When I’m writing, I think I know the whole story I’m writing but not necessarily the order in which it should be told. I am a cut-and-paste diva, just like in the olden days of my career in PR, I would literally cut and paste columns of copy to layout newsletters and brochures. I had a keen eye for being able to make everything fit and an uncanny knack for writing headlines that precisely spanned their allotted widths (thank you, Temple University Journalism degree). Nowadays, there’s no printing out and no rubber cement, but I still clip and maneuver sections to fit—but within the context of the story instead of on the page (that comes later, with page proofs).

And if there is something that comes out of FINDING IZZY LANE that needs to go back in, that’s possible too. Unlike old bananas, I save deleted lines and scenes. But like a banana, if I wait just long enough, I might go back and find that they stink.

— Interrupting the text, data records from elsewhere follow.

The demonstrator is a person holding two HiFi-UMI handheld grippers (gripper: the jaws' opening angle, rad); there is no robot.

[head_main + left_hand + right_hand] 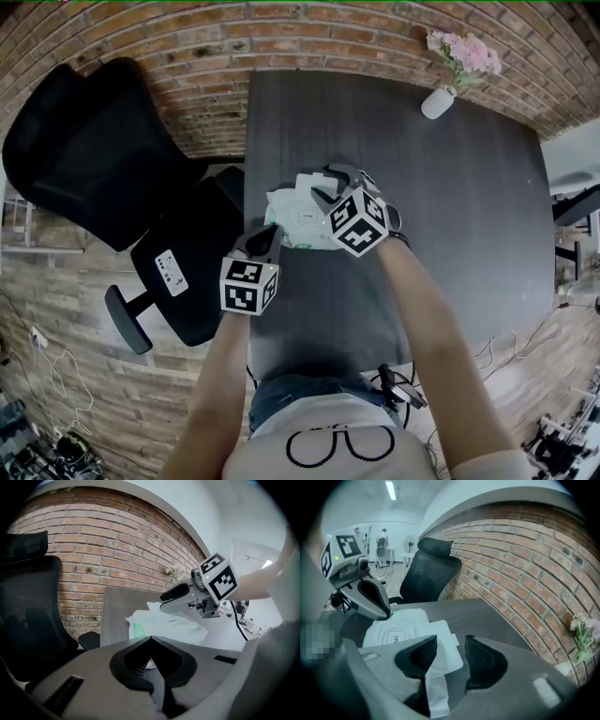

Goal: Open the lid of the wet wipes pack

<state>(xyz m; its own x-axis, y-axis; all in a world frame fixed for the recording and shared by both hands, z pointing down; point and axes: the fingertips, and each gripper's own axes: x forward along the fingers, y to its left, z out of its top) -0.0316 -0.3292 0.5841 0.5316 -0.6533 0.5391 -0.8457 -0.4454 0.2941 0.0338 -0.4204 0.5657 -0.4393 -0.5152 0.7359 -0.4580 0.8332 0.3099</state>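
Note:
The white wet wipes pack [292, 220] lies on the dark table [450, 206] near its left edge. My left gripper [262, 240] is at the pack's near left end; in the left gripper view [150, 641] its jaws meet with a white sliver of the pack between them. My right gripper [328, 187] is over the pack's far side. In the right gripper view [451, 653] its jaws stand apart, and a flat white flap [443, 644] with a small tab lies between them, not pinched. The "OPEN" label [396, 638] shows on the pack's top.
A black office chair [103, 159] stands just left of the table. A white vase with pink flowers [439, 99] is at the table's far right. Brick wall lies beyond the table, and cables run on the floor at the right.

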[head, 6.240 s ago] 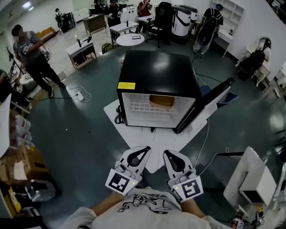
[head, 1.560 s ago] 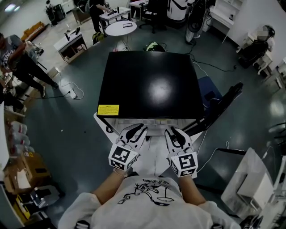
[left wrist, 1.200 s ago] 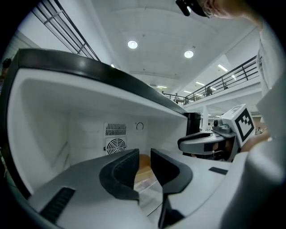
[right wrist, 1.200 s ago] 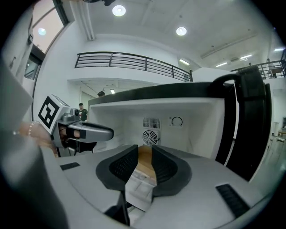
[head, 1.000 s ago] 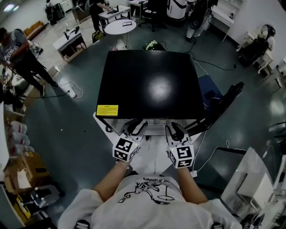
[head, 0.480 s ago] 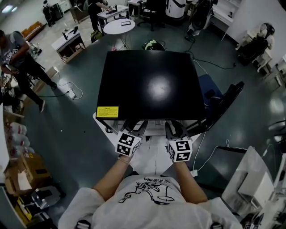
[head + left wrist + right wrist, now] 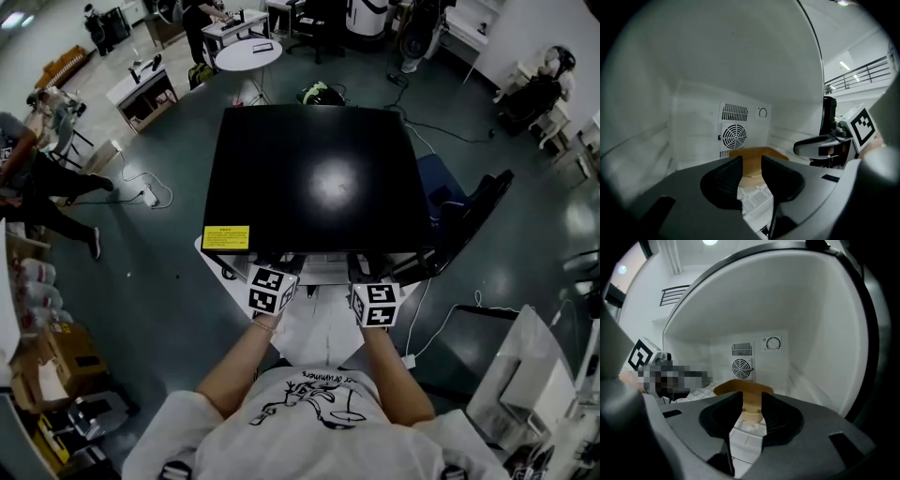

I’m excited to get started polishing FINDING IZZY LANE. For the next long while it will be like that brand new purse I now carry every day, breaking it in, making it mine, having it feel like an old friend.

Yes, I love me my purses. And after a healthy time away, I’m loving FINDING IZZY LANE. Even if it was the merging of the two ideas that reminded me most people don’t pull a banana out of their purse and think, “OH MY GAWD. THIS IS JUST LIKE EDITING.”

Welcome back to my world, folks. We’re in for a wild ride.